Chicken, Zucchini and Prosciutto:
1 lb boneless skinless chicken breasts -- rinsed and chopped into bite sized pieces
Kosher Salt (a pinch or so)
Black Pepper (just a touch)
1/4 pound (or about 6-8 slices) prosciutto
2 medium sized zucchini (yellow squash also work well) - sliced thinly
1-2 cloves garlic - chopped
Touch of white wine or chicken broth (if desired)
Heat about one to two tablespoons of Olive oil in a skillet over medium heat. Add the chicken and season with salt and pepper. Let the chicken cook through (you'll know it's done when the spoon or tongs you're using to stir the pan with can cruise through a piece easily and you don't see any pink inside). Remove from the skillet onto a plate.
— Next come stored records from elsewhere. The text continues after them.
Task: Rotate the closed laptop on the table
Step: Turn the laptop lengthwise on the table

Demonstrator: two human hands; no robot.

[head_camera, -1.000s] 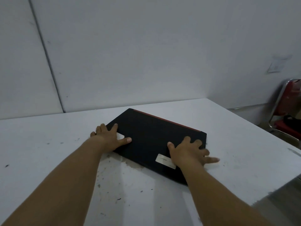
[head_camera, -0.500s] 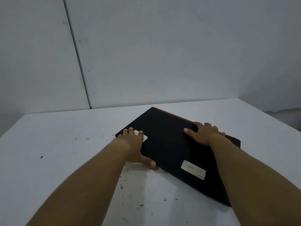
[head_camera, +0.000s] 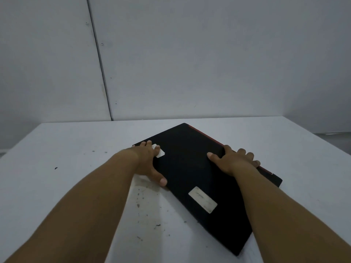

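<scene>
Both hands rest on the closed laptop, which lies flat and skewed on the white table, one corner pointing toward the wall. Left hand spreads wide over the laptop's left corner, fingers on the lid beside a small white sticker, thumb stretched along the near-left edge. On the lid nearer the camera sits a larger pale label. Right hand is splayed over the far-right, red-trimmed edge, thumb flat on the lid, fingers draped over that edge.
</scene>
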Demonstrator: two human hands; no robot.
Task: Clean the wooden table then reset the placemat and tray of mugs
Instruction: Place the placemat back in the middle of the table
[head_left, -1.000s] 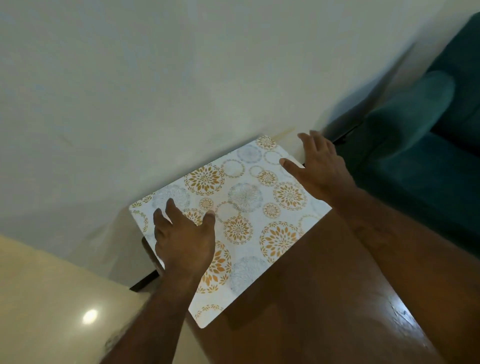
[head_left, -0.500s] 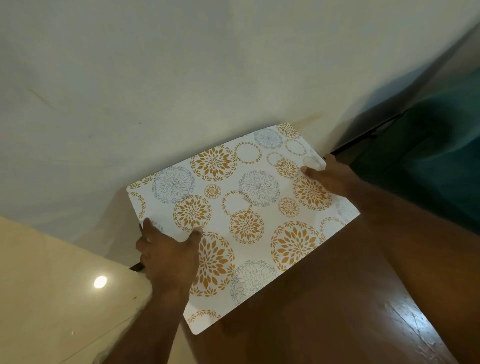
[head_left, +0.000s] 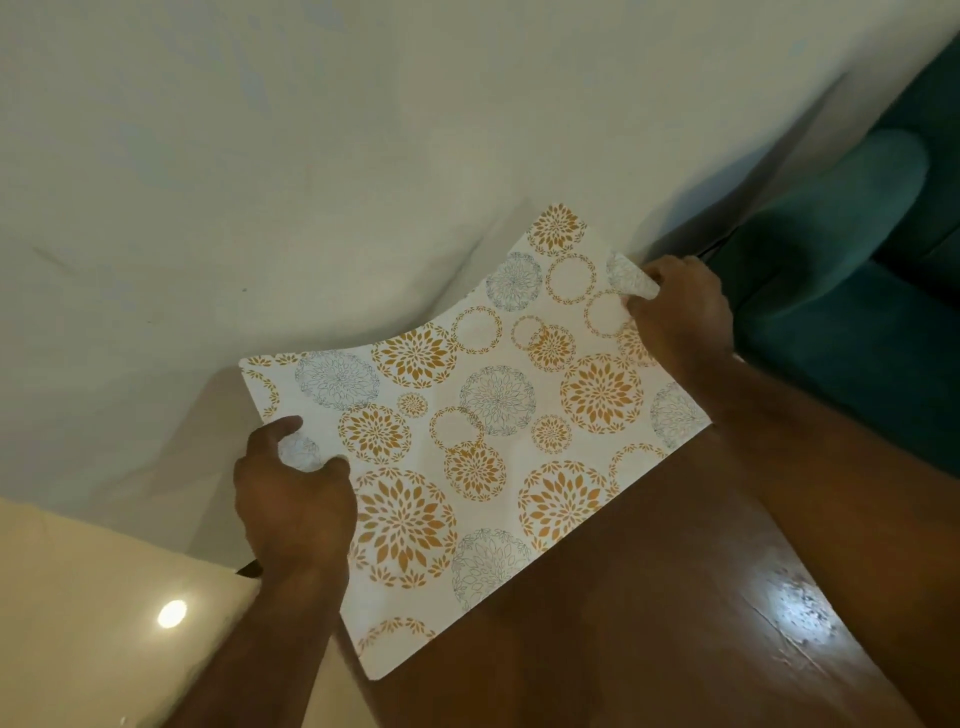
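Placemat (head_left: 467, 441) (patterned) between hands

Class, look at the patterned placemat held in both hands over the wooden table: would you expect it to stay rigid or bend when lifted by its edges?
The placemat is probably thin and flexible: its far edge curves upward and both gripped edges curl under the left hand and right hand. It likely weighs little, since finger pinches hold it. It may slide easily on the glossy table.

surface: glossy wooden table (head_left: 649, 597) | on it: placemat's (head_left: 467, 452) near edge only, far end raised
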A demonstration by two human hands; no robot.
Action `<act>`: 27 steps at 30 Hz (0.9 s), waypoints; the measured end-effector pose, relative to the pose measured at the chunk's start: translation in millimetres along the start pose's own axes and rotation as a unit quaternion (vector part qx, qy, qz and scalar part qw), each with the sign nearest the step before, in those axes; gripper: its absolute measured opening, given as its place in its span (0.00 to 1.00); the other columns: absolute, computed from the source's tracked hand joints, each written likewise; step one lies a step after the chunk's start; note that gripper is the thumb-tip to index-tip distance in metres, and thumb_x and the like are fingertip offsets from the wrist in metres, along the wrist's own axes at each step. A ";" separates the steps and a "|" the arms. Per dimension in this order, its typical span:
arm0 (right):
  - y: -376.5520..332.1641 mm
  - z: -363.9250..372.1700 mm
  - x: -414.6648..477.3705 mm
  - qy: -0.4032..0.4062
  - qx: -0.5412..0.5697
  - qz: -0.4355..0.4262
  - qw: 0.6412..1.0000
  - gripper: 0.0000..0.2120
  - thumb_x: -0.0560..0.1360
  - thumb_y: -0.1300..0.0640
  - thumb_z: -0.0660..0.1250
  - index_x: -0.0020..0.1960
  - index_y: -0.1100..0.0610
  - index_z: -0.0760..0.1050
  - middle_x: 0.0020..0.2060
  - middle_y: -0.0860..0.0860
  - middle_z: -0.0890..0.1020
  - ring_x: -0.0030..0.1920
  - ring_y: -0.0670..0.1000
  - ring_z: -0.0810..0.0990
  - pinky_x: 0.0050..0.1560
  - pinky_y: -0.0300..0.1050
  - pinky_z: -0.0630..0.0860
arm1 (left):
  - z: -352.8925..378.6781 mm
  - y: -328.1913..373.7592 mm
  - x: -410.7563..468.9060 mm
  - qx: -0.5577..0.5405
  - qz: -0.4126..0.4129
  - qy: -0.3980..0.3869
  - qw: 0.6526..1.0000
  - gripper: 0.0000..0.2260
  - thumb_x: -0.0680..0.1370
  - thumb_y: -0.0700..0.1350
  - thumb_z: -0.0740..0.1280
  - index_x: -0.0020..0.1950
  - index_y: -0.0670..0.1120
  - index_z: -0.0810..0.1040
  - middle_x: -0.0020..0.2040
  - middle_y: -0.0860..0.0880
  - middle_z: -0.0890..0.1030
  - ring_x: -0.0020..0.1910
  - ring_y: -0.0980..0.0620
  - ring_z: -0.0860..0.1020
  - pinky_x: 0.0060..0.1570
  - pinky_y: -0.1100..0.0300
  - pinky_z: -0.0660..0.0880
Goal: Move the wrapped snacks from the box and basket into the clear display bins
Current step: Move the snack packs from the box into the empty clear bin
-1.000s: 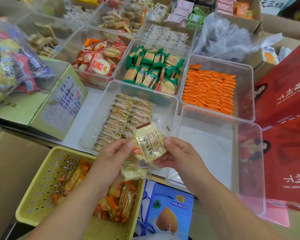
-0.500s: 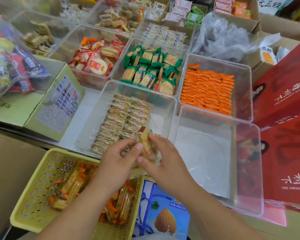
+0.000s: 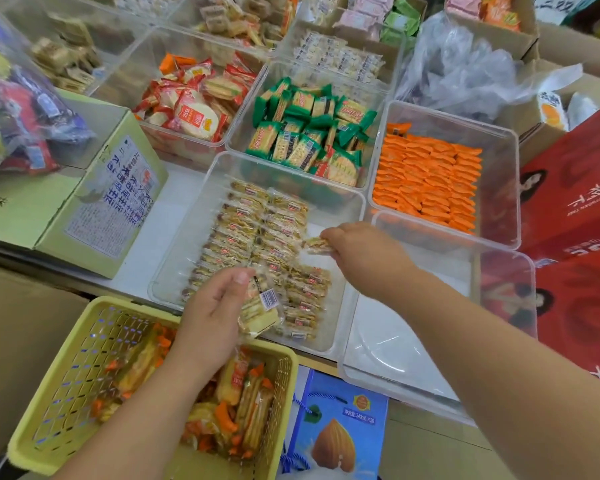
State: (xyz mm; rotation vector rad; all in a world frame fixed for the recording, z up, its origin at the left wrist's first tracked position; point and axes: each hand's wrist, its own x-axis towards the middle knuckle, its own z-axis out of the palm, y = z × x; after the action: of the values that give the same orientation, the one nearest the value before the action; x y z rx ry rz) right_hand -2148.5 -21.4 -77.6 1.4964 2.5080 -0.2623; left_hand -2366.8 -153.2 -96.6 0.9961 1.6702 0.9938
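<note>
A clear display bin (image 3: pixel 352 216) in front of me holds rows of yellow wrapped snacks (image 3: pixel 250 230). My right hand (image 3: pixel 364 254) reaches into this bin and pinches one wrapped snack (image 3: pixel 316 244) just above the rows. My left hand (image 3: pixel 215 313) hovers over the bin's near edge and grips a few more wrapped snacks (image 3: pixel 258 313), barcode side up. Below it stands a yellow basket (image 3: pixel 66 393) with orange-and-clear wrapped snacks (image 3: pixel 236 407) lying at its right end.
An empty clear bin (image 3: pixel 499 306) stands to the right. Behind are bins of orange packs (image 3: pixel 426 181), green packs (image 3: pixel 309 133) and red packs (image 3: pixel 194 105). A green carton (image 3: pixel 94 202) sits at left, red boxes (image 3: pixel 575 209) at right, a blue box (image 3: pixel 336 431) below.
My hands have parted. The right hand has carried one snack forward into the bin, while the left hand stays near the bin's front edge holding the other packs.
</note>
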 end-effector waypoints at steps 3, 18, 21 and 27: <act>0.7 2.9 22.0 -0.069 -0.068 -0.017 0.995 0.15 0.76 0.66 0.63 0.60 0.53 0.74 0.47 0.52 0.78 0.48 0.56 0.75 0.43 0.52 0.78 | 0.4 -4.7 2.1 -0.006 0.007 -0.013 1.000 0.20 0.78 0.66 0.57 0.60 0.60 0.81 0.54 0.76 0.79 0.34 0.64 0.77 0.37 0.63 0.73; -21.9 46.9 69.3 -0.237 -0.087 0.006 0.967 0.06 0.79 0.62 0.62 0.49 0.58 0.78 0.37 0.51 0.75 0.34 0.49 0.73 0.30 0.42 0.66 | -5.2 -7.6 11.9 -0.033 0.002 0.002 0.999 0.15 0.79 0.65 0.56 0.58 0.68 0.80 0.57 0.77 0.77 0.55 0.68 0.78 0.57 0.56 0.75; -28.4 48.3 69.9 -0.260 -0.098 -0.007 0.961 0.10 0.76 0.67 0.64 0.37 0.58 0.71 0.35 0.51 0.74 0.33 0.50 0.73 0.32 0.44 0.70 | -5.0 -3.8 10.0 -0.032 -0.003 0.006 0.999 0.19 0.76 0.70 0.56 0.59 0.67 0.80 0.57 0.75 0.78 0.53 0.40 0.82 0.57 0.40 0.78; -33.7 44.5 62.5 -0.256 -0.099 0.009 0.961 0.09 0.76 0.66 0.63 0.39 0.57 0.72 0.36 0.51 0.75 0.35 0.51 0.74 0.39 0.48 0.73 | -6.2 -5.2 9.6 -0.060 -0.035 0.012 0.998 0.12 0.84 0.59 0.59 0.57 0.65 0.82 0.56 0.71 0.80 0.33 0.53 0.78 0.30 0.59 0.78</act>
State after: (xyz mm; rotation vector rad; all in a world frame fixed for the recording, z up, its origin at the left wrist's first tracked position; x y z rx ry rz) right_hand -2203.3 4.2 -135.7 1.1864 2.0413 -0.3350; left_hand -2376.0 -147.2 -102.7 0.8440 1.6332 1.0496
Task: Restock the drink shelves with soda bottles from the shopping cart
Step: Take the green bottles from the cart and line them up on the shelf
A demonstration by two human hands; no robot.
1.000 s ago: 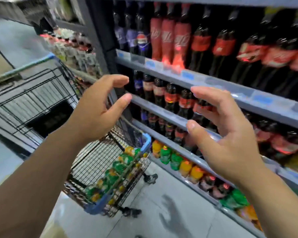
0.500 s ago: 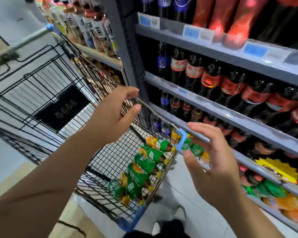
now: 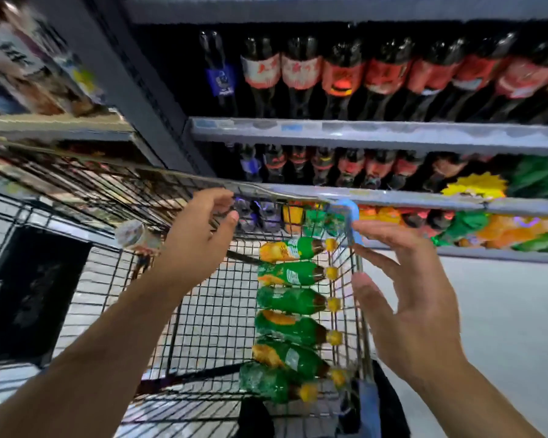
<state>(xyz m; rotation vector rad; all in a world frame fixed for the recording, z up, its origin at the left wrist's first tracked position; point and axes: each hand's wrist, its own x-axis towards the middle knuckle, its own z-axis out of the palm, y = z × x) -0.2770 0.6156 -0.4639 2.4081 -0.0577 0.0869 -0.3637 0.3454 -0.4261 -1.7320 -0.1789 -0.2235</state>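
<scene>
Both hands empty, fingers spread: left hand above black wire shopping cart, right hand just outside its right wall. Green soda bottles with yellow caps lying in row between, below hands. Grey drink shelves beyond.

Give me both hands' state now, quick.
Left hand: open, empty, over the cart.
Right hand: open, empty, beside the cart's rim.

Six green soda bottles, one cart
</scene>
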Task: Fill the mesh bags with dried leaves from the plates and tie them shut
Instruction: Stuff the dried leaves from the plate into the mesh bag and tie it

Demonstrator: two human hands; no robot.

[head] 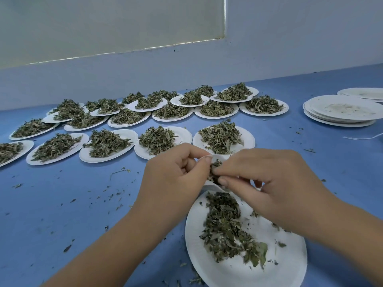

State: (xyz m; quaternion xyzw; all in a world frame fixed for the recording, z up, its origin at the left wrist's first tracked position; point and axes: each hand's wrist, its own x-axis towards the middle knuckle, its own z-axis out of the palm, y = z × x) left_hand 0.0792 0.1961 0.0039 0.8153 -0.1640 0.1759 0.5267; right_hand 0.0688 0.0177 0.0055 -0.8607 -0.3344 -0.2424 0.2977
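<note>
A white paper plate point(275, 272) lies near me with a loose pile of dried green leaves point(226, 226) on it. Just above its far rim I hold a small white mesh bag point(215, 157) between both hands. My left hand point(176, 175) pinches the bag's left edge and holds its mouth apart. My right hand point(267, 177) pinches a tuft of leaves at the bag's mouth. Leaves show inside the bag between my fingers. Most of the bag is hidden behind my hands.
Several white plates heaped with dried leaves point(157, 139) fill the blue table point(62, 204) from the left to the middle back. A stack of emptied plates point(339, 112) stands at the far right, a white string point(362, 138) beside it. Leaf crumbs litter the table.
</note>
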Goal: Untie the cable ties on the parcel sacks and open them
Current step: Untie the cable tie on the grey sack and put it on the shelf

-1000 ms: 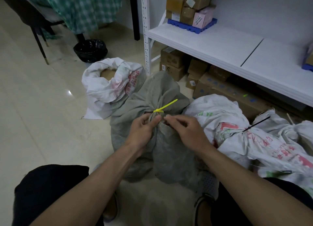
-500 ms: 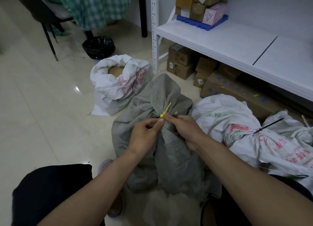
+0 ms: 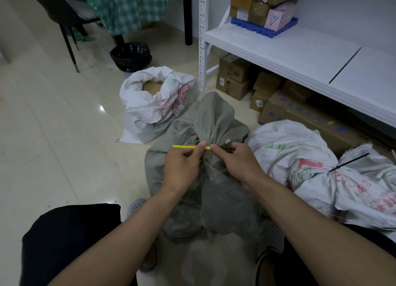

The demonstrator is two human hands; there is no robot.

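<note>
Both hands at the neck of the grey sack [image 3: 214, 178], between the knees. Left hand [image 3: 182, 167] curled, thumb and forefinger pinching the yellow cable tie [image 3: 186, 147] near its head, the free tail sticking out level to the left. Right hand [image 3: 237, 163] curled too, fingertips pressed at the tie's head and the gathered cloth; whether pinching the tie or only the cloth, cannot tell. Tie not yet off, neck bunched tight above it.

One white sack [image 3: 154, 105] beyond, to the left, already open, mouth rolled back, something brown inside. Another white sack [image 3: 300, 152] to the right, lying against the grey one, closed with a black cable tie [image 3: 347, 162]. So, as a judgement: one done, one in hand, at least one left.

Glossy pale floor tiles [image 3: 53, 135] underneath. White metal shelf [image 3: 289, 56] to the right, cardboard boxes [image 3: 235, 79] below and more on a blue tray above. Black bin bag [image 3: 130, 56] and a dark chair leg [image 3: 69, 47] farther back, beside a green checked cloth [image 3: 128, 4].
</note>
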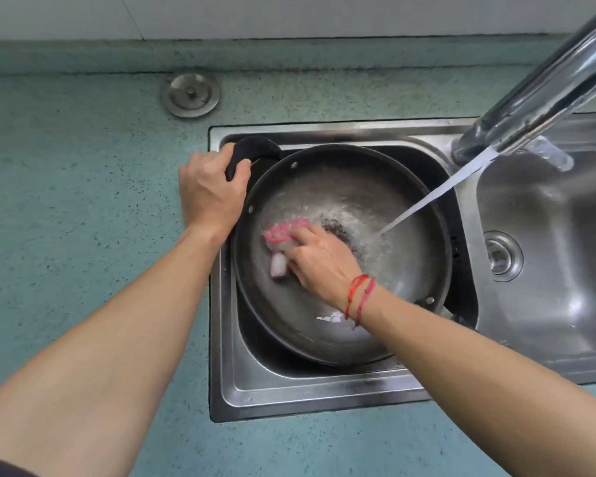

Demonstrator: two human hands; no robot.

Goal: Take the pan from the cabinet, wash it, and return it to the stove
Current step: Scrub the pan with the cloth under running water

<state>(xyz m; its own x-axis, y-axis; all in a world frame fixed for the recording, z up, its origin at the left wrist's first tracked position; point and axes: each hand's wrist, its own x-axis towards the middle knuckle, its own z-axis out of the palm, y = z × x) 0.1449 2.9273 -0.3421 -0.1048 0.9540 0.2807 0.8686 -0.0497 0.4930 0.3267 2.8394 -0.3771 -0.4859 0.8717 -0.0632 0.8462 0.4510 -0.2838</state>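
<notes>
- The sink [307,397] sat sunk in the blue-green surface [83,218]. Its left basin held the pan [289,325], which filled most of it.
- The right grip [319,259] lay inside the pan, near its middle, fingers curled round a pink scrubber [283,232] pressed to the wet floor. A red cord [360,297] ringed that wrist.
- The left grip [212,192] was at the pan's far-left edge, wrapped tight round the dark handle [255,148], which arched toward the basin's far-left corner.
- So the pan's long axis ran from that handle, far left, to the near-right rim. The handle lay away from the right grip and was held by the left, the nearer one to it.
- Water [434,194] fell slantwise from the tap [547,84] at far right and struck the pan just right of the scrubber.
- Judged from this, washing was under way. The lift out would likely go by the handle, up and leftward, with the pan's weight hanging to the right of the left grip. The stove was out of view.
</notes>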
With the pan still warm, place in the slices of prosciutto and let them crisp up (like you would bacon). Remove from the pan and place onto the plate with the cooked chicken. Now add the zucchini and/or squash and garlic, and a touch more salt and pepper. At this point, you can splash in a touch of white wine* or chicken broth (used to "deglaze the pan") -- and scrape up the bits of chicken and prosciutto that remain in the pan (aka "fond") and cook together with the zucchini/garlic. After the zucchini mixture is cooked, add the chicken back to the pan, break up the prosciutto into the mixture and toss together. Let heat through just a few minutes more, remove from stove, plate, and eat.**
*If you use wine, the alcohol in it will cook off -- but what you do with the remainder of the bottle is up to you.
**Meanwhile, although I have used this recipe often and vouch for it's tastiness, I can't be held responsible in the event your smoke detector does go off, your house burns down or any other mishaps occur during the process of cooking and/or eating this meal. But I have the utmost faith that you will do a fabulous job!!